Qui est dans le viseur des signataires ? Si aucun nom n’est précisé, la tribune fait immédiatement suite à une vidéo d’alerte diffusée en novembre par l’association Animal Testing, et relayée par Libération. On y voit une animalière d’un laboratoire de recherche parisien, présentée comme une lanceuse d’alerte, commenter le sort funestes de souris de laboratoire : euthanasie par dislocation cervicale ou asphyxie au CO2, exsanguination, autopsie. Les images et les commentaires instillent un doute sur le niveau de contrôle effectif de ces pratiques, très courantes et protocolisées mais peu connues du grand public.

Autre destinateur probable de la tribune : l’association Antidote Europe. En 2011, elle avait été à l’origine de l’initiative citoyenne européenne Stop Vivisection auprès de la Commission européenne, qui avait recueilli plus d’un million de signatures et réclamait d’interdire purement et simplement l’expérimentation animale. Plus récemment, elle s’est illustrée par une campagne d’affichage dans le métro parisien, encore visible en ce moment, avec le slogan « Pourquoi tester nos médicaments sur des animaux ? Nous ne sommes pas des rats de 70 kg ! ». Laissant entendre qu’il serait possible de se passer de l’expérimentation animale.

Un horizon nécessairement lointain

Si la question animale pose de plus en plus question au plan éthique, il existe un large consensus au sein de la communauté scientifique pour juger irréaliste d’espérer se passer complètement de l’animal avant plusieurs décennies au moins. La peau artificielle, utilisée en cosmétique, est souvent citée comme exemple de modèle de substitution, mais il s’agit d’un champ d’application très limité, aux enjeux de santé assez faibles.

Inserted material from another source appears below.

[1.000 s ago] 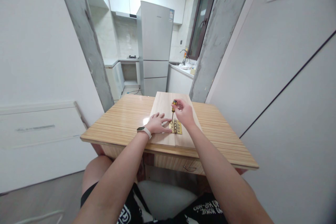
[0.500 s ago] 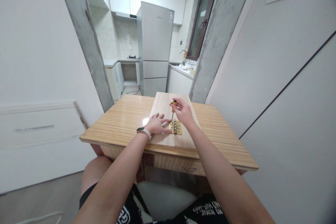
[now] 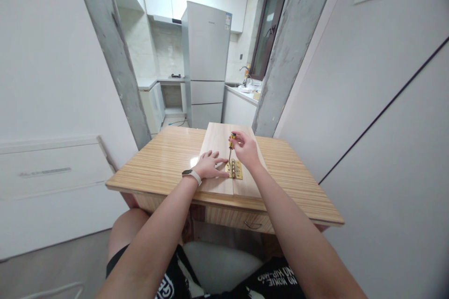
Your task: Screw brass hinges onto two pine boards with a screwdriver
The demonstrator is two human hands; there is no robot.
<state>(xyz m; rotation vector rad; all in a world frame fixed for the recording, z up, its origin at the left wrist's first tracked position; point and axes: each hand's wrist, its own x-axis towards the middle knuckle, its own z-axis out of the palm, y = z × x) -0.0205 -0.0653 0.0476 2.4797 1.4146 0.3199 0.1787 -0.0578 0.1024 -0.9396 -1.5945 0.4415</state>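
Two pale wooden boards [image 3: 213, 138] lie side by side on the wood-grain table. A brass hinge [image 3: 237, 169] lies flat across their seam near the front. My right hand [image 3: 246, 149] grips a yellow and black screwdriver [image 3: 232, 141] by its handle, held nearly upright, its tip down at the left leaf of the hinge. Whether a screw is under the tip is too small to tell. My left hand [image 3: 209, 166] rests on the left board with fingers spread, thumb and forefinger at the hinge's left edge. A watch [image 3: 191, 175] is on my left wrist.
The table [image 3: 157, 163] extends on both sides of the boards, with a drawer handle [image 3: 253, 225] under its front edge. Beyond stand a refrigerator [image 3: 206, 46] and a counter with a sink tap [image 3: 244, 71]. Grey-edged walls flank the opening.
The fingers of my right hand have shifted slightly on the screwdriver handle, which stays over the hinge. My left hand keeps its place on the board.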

Il en va autrement de la recherche sur les mécanismes physiopathologiques des maladies ou encore du développement préclinique des médicaments.

Les biologistes commencent juste à produire in vitro des tissus biologiques convaincants (organoïdes de pancréas ou de vessie, par exemple) et sont très loin de savoir émuler, ou même comprendre, le détail des phénomènes immunitaires, nerveux, endocrines ou génétiques ayant lieu dans un organe ou un tissu complexe. Sans même parler du corps humain pris dans sa totalité. C’est la raison pour laquelle les médicaments, avant d’être testés dans des essais cliniques chez l’homme, sont systématiquement évalués chez l’animal. S’il en était besoin, l’affaire Biotrial a encore rappelé combien cette phase était essentielle, sous peine de faire courir un risque létal aux animaux… humains.